Brandbrief an die Manager

Conti-Chef Degenhart verwies dabei auf bereits eingeleitete Kostensenkungen. Unter anderem hatte Conti im Geschäftsbereich Conti-Tech, in dem das Unternehmen etwa Kunststoffleitungen und Fördergurte herstellt, ein Sparprogramm aufgelegt, um den Bereich laut Schäfer in Richtung Umsatzrendite von 10 Prozent zu bringen. 2020 sollen die Maßnahmen 150 Millionen Euro an Einsparungen bringen.

Vorstandsvorsitzende Elmar Degenhart schickte im September einen Brandbrief an seine Manager
picture alliance / dpa
Vorstandsvorsitzende Elmar Degenhart schickte im September einen Brandbrief an seine Manager

In der Antriebstechnik, bei der Conti für das kommende Jahr die Abspaltung und einen Teilbörsengang im Auge hat, entstand im dritten Quartal ein operativer Verlust von 68 Millionen Euro. Beim Erlös sei der Bereich aus eigener Kraft um über 3 Prozent gewachsen, sagte Schäfer. Für den Verlust seien Gewährleistungsrückstellungen verantwortlich, die auch mit Blick auf die Pläne zu einem Börsengang gemacht worden seien.

Im Gesamtjahr geht Conti auch in der Reifensparte von etwas höheren Belastungen durch gestiegene Rohstoffpreise aus, statt 50 Millionen Euro an Belastungen sind nun 100 Millionen kalkuliert. Für das kommende Jahr sei derzeit noch kein besonderer Gegenwind abzusehen, sagte Schäfer. Jedoch sei das auch von der Entwicklung der Ölpreise abhängig.

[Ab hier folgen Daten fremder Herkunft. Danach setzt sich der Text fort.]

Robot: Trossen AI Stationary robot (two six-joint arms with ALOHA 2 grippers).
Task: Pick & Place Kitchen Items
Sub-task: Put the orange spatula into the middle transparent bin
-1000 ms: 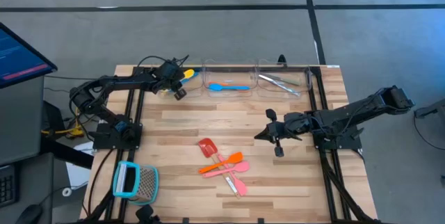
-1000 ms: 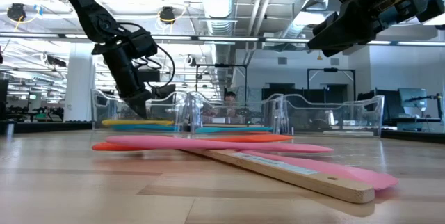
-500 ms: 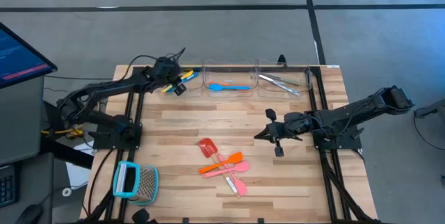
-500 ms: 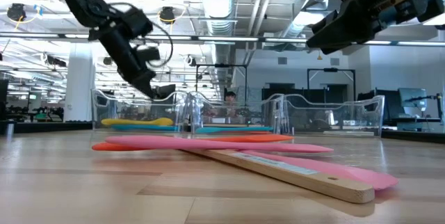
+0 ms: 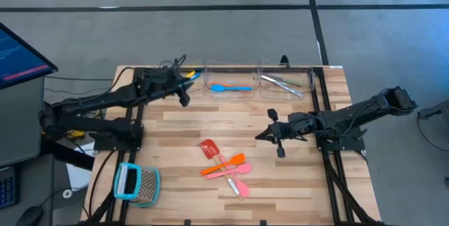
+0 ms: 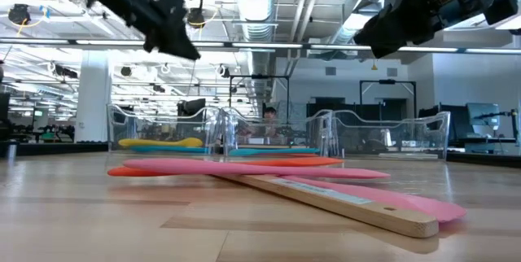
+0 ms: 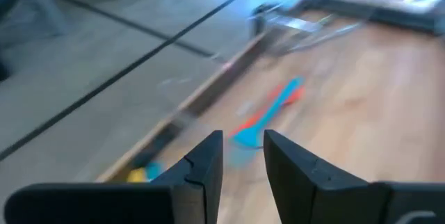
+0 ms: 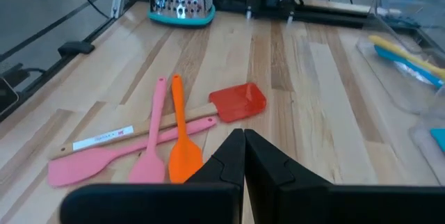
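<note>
At the far edge of the bench (image 5: 295,184) stand clear bins (image 5: 256,80). The left tool (image 5: 184,94) hangs above the bench just beside the leftmost bin, raised off the surface; its fingers (image 7: 208,158) are a little apart and hold nothing. Inside that bin lies a yellow utensil (image 5: 191,74) on a blue one, the next bin holds a blue spoon (image 5: 229,87), and the right one holds silvery metal pieces (image 5: 282,83). The right tool (image 5: 261,135) hangs over the middle of the bench with its fingers pressed together, empty. Near it, toward the front edge, lie a red-headed spatula (image 5: 209,148) with a wooden handle, an orange spatula (image 5: 226,164) and two pink utensils (image 5: 237,175), crossing and touching each other. A teal-framed grater (image 5: 136,182) sits at the front left corner.
</note>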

Noch im September hatte der Continental-Chef Degenhart in einem Brandbrief an 400 Topmanager des Konzerns gewarnt: "Unsere derzeitige geschäftliche Situation ist sehr ernst", hieß es. (manager magazin Premium berichtet ausführlich über die Hintergründe des Chaos bei Conti) Der interne Brief war auf Deutsch und Englisch verteilt worden. Degenhart prangerte darin unter anderem an, dass Renditevorgaben nicht eingehalten worden seien und forderte mehr Anstrengung seitens der Führungskräfte. Spar- und Effizienzprogramme sind mittlerweile in Arbeit, um die Ziele bis 2020 zu sichern. Oberste Priorität hat dabei die Vermeidung einer dritten Gewinnwarnung. Doch dieses Vorhaben steht offenbar auf tönernen Füßen, wie sich nun zeigt.